Giants, Jets, Bills Sign Letter Outlining Concerns Over New York Sports Betting

Posted on: May 16, 2019, 11:37h. 

Last updated on: May 16, 2019, 11:37h.

It’s not unusual that professional sports teams would want to weigh in on the future of New York sports betting. On the other hand, you might expect those teams to actually be located in the state.

New York sports betting
The Jets and Giants joined the Bills in signing a letter from the NFL expressing concerns over a New York sports betting bill, though they actually play in New Jersey. (Image: Jeff Zelevansky/Getty)

The Buffalo Bills, New York Giants, and New York Jets all signed on to a letter from the NFL that expressed concerns over the future of sports betting in New York, despite the fact that the Giants and Jets actually play in New Jersey.

NFL Outlines Core Principles for Sports Betting

Not only that, but those two teams play out of MetLife Stadium, an arena that’s part of the same Meadowlands Sports Complex that houses the FanDuel Sportsbook – the most successful sportsbook in New Jersey.

That said, the letter was primarily written from the perspective of the NFL itself, though executives from all three teams – each of which, of course, does have a sizable fan base in New York – signed on to the submission as well. The letter was submitted to the New York State Racing, Gaming and Wagering Committee last week.

“There is no greater priority for the NFL than protecting the integrity of our sport and the welfare of our players,” the letter reads. “Fans, players, coaches and personnel deserve to know that we are doing everything possible to ensure no improper influences affect how our games are played and that we are taking all appropriate steps to ensure that their participation in our games is not subjected to unfair and unwarranted allegations relating to sports betting.”

The letter outlines “four core standards” that the NFL would like to see in any New York sports betting bill. Some of those are unlikely to cause controversy: everyone is on board with legalizing sports betting including strong consumer protections, for instance, and it makes sense that “eliminating the illegal sports betting marketplace” would be a part of setting up a new, regulated environment.

The other two standards, however, are more about protecting the league’s interests. The letter asks for the “protection of our content and intellectual property,” and also asks for the use of official league data – a common talking point from sports leagues when lobbying for changes to legislation across the country.

“An essential component of consumer protection is a requirement that the information used to settle these wagers is correct and timely, something that can only come from official data provided by the sports leagues themselves,” the letter read.

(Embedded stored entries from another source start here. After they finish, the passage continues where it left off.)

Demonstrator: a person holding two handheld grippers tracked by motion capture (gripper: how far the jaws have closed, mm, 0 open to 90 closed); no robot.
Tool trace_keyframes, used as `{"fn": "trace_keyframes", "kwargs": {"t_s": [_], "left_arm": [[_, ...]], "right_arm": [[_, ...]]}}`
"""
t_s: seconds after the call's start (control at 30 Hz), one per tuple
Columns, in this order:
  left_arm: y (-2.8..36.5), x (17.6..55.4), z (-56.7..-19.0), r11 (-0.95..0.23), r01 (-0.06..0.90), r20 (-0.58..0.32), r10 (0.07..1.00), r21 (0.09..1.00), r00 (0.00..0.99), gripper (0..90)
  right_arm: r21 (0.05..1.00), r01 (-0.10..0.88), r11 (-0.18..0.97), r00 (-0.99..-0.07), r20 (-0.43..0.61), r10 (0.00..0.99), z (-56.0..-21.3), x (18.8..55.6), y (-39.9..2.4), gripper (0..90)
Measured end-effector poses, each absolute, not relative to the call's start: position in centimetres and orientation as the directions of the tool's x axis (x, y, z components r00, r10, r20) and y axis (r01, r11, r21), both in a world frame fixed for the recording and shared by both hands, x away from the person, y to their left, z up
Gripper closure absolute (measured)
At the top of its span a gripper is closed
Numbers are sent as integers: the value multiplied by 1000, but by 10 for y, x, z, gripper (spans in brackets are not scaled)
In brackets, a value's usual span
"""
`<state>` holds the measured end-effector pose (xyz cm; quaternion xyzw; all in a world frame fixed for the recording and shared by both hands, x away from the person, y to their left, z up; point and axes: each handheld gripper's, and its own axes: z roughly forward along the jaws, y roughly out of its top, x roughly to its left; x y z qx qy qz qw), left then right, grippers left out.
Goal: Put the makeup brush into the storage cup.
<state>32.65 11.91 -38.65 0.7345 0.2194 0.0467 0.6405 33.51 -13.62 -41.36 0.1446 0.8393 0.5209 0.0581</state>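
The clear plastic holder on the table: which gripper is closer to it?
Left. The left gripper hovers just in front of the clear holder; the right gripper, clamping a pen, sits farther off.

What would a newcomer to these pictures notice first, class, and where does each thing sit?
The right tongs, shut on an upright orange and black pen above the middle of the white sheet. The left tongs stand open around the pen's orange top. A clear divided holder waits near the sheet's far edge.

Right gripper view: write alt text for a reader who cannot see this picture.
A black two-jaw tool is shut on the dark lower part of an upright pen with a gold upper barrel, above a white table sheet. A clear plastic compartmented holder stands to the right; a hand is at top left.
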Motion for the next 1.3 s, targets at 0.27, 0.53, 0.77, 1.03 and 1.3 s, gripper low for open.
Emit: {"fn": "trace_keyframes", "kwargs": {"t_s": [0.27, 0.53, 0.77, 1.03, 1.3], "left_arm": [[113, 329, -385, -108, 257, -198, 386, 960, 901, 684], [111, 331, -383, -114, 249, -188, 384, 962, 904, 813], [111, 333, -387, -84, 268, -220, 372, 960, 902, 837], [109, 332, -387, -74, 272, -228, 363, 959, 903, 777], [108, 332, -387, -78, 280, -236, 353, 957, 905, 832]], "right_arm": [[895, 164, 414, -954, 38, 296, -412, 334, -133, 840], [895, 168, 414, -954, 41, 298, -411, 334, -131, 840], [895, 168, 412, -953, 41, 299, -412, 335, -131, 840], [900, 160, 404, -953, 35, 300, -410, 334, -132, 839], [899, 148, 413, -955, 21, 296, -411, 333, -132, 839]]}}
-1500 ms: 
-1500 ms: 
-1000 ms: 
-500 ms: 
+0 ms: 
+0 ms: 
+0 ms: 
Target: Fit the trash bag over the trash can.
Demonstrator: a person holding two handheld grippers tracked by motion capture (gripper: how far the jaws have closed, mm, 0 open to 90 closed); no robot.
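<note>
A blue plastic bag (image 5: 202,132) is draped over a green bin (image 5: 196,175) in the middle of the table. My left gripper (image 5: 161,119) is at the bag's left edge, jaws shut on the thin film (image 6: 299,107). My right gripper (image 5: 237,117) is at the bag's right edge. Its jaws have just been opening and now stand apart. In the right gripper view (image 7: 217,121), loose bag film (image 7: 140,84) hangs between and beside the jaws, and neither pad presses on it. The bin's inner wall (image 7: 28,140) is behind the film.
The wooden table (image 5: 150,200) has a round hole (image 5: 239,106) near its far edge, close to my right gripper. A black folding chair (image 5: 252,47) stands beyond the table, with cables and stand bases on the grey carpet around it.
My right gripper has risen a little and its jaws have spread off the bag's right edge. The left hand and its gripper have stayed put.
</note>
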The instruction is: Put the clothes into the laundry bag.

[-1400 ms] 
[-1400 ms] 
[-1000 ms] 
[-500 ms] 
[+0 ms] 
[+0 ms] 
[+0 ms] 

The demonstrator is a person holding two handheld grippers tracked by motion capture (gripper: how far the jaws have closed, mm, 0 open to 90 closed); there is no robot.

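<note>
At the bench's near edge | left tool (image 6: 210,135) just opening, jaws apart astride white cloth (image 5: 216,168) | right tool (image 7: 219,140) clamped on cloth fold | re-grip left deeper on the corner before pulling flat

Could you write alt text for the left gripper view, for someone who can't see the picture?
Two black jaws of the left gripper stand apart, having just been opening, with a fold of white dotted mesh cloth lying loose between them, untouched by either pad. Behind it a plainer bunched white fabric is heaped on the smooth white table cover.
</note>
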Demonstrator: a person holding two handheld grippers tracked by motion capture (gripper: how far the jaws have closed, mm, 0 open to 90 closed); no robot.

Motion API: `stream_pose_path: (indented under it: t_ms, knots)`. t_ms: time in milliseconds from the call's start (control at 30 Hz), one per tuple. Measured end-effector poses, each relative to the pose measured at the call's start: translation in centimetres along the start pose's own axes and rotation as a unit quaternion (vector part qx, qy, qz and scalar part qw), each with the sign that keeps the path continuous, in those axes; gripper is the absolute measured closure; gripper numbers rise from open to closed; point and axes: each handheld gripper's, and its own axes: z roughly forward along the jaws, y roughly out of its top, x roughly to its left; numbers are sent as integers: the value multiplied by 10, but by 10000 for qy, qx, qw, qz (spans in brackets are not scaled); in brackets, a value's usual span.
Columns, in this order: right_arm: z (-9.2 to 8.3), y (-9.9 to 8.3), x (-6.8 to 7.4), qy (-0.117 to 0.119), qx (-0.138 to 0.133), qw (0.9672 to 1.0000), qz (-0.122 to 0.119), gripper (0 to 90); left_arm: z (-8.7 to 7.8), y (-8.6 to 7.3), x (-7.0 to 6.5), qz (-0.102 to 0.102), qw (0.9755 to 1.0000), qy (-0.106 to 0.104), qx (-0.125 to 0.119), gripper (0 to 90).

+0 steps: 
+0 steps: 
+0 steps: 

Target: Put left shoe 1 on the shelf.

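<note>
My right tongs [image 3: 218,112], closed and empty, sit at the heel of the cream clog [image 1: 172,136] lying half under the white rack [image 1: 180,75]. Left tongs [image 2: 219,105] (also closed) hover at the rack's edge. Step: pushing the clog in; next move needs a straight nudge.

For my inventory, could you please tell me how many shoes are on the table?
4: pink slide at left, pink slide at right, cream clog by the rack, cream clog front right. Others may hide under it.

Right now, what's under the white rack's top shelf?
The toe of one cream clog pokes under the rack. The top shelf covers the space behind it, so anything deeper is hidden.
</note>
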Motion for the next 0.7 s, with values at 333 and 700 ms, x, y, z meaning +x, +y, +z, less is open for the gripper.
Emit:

New York Sports Betting Bill Advances

On Monday, the New York Senate Racing, Gaming, and Wagering Committee advanced a sports betting bill unanimously, meaning it will next be taken up by the Senate Finance Committee.

However, that vote didn’t come without reservations, with some committee members wondering why the horse racing industry wasn’t included in the expansion of New York sports betting.

“To say that you can help them later, I’m just not sure how because what share is left for them at that point when everything is up and running,” said state senator Daphne Jordan (R-43rd District). “What I’d really like to see is a plan to include those other entities and not three years from now.”